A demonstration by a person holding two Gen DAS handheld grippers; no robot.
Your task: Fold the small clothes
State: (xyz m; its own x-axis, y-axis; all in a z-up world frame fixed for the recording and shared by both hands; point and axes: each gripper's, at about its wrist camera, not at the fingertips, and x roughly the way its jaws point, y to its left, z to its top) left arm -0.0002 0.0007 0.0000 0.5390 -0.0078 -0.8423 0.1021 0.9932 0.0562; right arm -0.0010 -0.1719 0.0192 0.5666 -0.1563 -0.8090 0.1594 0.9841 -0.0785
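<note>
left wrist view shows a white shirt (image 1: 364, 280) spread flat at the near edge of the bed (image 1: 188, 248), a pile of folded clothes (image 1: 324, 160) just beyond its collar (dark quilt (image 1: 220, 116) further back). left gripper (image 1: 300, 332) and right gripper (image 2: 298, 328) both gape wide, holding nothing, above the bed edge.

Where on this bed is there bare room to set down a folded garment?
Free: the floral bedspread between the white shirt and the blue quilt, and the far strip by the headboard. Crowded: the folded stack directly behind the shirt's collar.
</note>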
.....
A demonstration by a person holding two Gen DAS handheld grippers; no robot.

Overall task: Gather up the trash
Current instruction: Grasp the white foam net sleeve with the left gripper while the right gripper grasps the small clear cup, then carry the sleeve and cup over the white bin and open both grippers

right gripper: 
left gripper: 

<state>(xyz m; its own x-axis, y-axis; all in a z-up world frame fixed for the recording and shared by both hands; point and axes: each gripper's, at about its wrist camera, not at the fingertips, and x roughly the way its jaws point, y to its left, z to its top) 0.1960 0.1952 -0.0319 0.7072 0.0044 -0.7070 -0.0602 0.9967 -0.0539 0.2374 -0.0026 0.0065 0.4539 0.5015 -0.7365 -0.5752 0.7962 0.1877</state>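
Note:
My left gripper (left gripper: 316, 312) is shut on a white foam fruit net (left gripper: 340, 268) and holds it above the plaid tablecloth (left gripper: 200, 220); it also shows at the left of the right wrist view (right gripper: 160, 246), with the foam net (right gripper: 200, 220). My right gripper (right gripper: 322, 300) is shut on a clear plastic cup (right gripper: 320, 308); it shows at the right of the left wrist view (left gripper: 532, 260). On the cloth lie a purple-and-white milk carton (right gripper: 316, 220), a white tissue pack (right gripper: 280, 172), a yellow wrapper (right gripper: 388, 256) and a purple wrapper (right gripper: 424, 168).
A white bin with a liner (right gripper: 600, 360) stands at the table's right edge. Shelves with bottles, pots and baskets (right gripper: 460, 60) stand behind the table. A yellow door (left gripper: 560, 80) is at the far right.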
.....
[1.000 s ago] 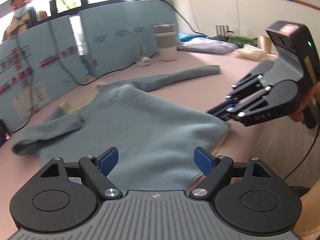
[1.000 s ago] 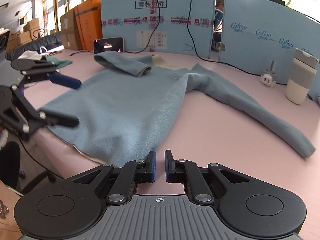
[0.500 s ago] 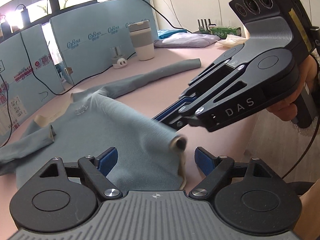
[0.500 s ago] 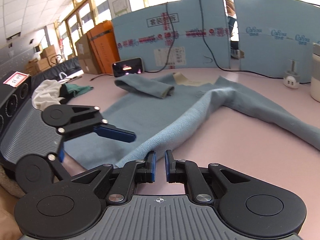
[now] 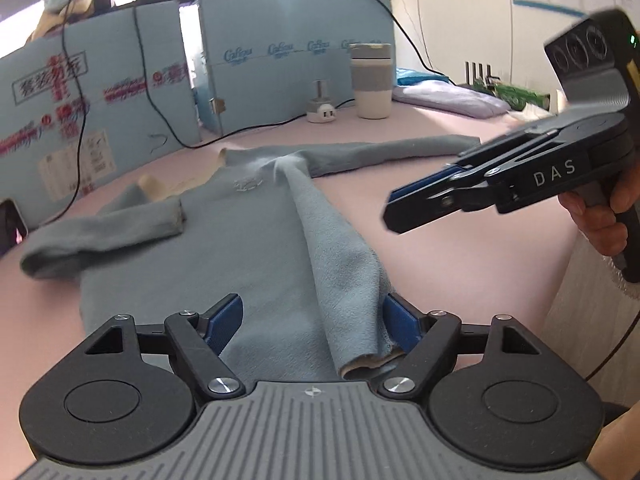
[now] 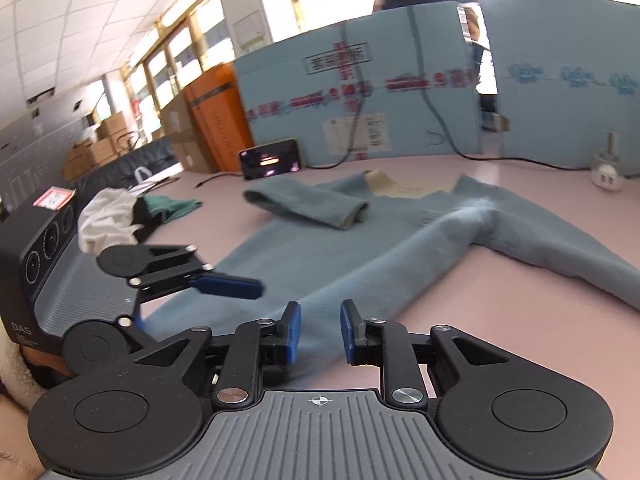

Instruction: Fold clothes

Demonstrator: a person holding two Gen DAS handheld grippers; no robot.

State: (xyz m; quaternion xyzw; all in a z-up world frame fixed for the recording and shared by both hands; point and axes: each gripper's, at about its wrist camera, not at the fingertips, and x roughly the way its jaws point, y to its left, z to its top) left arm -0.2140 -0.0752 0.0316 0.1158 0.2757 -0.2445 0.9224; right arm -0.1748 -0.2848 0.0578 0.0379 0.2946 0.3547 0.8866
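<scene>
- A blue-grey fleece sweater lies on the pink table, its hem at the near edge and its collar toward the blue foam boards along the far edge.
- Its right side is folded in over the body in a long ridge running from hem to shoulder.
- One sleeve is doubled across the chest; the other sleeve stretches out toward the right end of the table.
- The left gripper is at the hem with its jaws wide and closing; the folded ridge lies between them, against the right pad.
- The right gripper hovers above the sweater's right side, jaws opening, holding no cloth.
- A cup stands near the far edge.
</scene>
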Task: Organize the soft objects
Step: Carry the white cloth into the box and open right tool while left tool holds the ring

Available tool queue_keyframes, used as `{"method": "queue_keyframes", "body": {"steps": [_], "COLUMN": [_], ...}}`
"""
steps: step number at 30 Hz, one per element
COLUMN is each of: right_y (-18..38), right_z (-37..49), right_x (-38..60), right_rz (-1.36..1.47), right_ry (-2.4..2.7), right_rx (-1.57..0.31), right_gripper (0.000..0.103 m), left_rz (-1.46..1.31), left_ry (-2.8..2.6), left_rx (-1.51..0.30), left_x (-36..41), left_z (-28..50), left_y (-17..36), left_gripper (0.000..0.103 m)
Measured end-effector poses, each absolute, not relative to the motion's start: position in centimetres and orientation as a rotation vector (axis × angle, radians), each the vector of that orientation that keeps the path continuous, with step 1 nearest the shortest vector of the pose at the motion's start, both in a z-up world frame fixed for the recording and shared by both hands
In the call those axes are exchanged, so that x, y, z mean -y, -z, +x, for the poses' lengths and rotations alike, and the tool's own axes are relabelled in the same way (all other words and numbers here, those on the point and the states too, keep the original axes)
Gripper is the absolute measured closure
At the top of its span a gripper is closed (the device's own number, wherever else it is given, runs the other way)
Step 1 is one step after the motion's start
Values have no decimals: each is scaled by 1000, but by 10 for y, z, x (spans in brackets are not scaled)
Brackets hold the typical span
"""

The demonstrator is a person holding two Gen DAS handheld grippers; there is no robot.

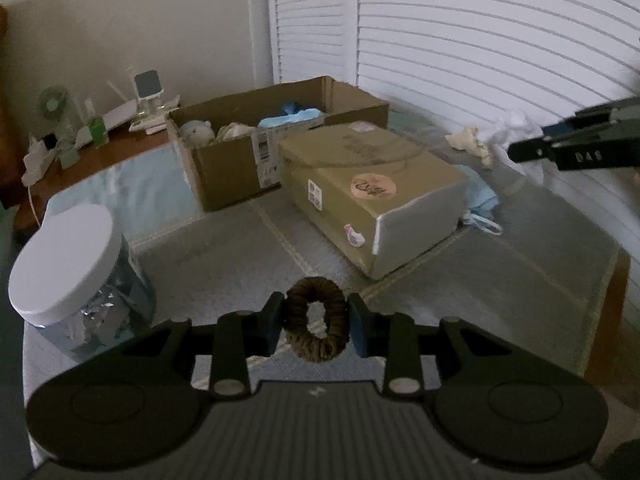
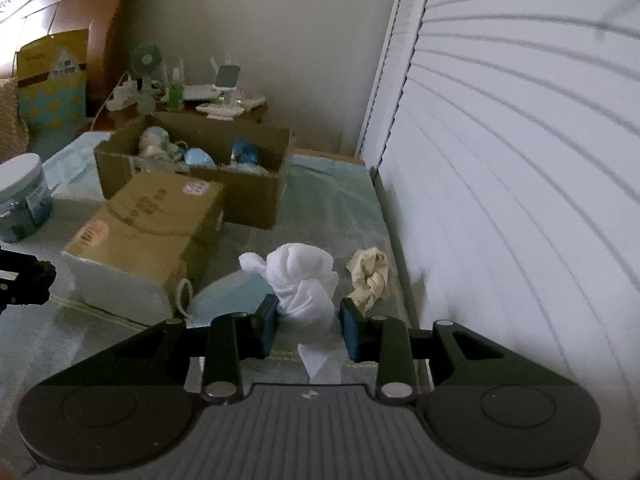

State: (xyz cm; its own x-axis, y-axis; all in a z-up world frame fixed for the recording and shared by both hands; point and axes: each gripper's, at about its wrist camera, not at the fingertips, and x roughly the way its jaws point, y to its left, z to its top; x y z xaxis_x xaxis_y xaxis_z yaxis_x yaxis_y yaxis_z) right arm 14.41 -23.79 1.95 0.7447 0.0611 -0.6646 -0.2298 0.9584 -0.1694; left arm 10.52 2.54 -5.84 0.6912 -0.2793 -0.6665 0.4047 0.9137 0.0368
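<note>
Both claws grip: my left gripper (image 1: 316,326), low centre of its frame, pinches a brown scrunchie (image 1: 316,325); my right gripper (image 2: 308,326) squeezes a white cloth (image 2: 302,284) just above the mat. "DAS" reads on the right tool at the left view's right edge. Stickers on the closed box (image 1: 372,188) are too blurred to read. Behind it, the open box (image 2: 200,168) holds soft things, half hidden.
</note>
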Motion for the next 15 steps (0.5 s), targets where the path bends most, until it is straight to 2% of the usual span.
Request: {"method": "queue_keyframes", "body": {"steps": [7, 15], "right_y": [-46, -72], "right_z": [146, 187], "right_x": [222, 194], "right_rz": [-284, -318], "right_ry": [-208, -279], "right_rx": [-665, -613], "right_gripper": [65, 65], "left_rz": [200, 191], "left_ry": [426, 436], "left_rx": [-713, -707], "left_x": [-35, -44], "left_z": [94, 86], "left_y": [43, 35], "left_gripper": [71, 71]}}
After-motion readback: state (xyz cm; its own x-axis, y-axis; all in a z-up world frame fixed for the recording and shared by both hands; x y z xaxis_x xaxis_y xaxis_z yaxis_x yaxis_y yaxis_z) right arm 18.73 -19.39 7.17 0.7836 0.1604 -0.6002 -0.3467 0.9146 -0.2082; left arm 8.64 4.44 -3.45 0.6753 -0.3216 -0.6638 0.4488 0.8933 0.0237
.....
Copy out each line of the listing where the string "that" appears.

Measured end-effector poses, each absolute, not relative to the motion's start: position in centimetres and orientation as a rotation vector (axis × angle, radians), each the vector of that orientation that keeps the path continuous, with step 1 nearest the shortest vector of the pose at the motion's start, both in a z-up world frame fixed for the recording and shared by both hands
In the call those axes are exchanged, so that x, y, z mean -y, -z, +x, for the poses' lengths and rotations alike, and the tool's own axes are relabelled in the same way (all other words and numbers here, those on the point and the states too, keep the original axes)

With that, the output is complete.